The cemetery offers in-ground burial, as well as columbarium and mausoleum entombment. The cemetery is overlooked by the Centennial Cross.

==History==
The cemetery began in 1856 and was known as the Key West Burying Ground. In 1901, the Mount Olivet Cemetery Association was formed and the cemetery was renamed Mount Olivet. Though a newspaper article from 1901 indicates that the board of 11 trustees planned to relocate graves from the Third Street Cemetery, adjacent to St. Raphael's Cathedral, to Mount Olivet, there is no record that these disinterments ever took place. At least 11 graves encountered during development of the Third Street property in the 1940s were moved to the Third Street Cemetery section of Mount Olivet, as were two sets of remains disturbed in the 1970s and four discovered in 1994. Over 900 graves were archaeologically excavated from the Third Street Cemetery between 2007 and 2011. The remains of these individuals were also reburied in the Third Street Cemetery section of Mount Olivet.

The board then hired O. C. Simonds to improve the cemetery grounds. Simmonds, who was the superintendent of Graceland Cemetery in Chicago, Illinois and was widely recognized as a landscape gardener, set about to improve the cemetery which was inaccessible to those not on-foot.
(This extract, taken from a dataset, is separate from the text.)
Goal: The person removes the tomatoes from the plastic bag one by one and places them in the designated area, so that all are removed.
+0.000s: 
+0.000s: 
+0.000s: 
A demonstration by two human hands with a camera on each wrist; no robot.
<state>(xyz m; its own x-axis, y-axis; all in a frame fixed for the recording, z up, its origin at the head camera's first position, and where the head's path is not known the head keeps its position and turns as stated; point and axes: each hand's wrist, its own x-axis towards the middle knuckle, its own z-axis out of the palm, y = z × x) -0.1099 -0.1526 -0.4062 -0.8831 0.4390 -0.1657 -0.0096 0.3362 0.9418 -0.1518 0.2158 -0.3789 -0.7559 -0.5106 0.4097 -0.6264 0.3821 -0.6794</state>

Former Dubuque Archbishops James Keane and John Keane are both buried in the cemetery.

Saint Joseph's Chapel Mausoleum is located at the northwest corner of the cemetery. The mausoleum was built in 1989, and was later expanded. This building has crypts for mausoleum entombment, columbarium niches for cremated remains and a small chapel for the final committal ceremonies.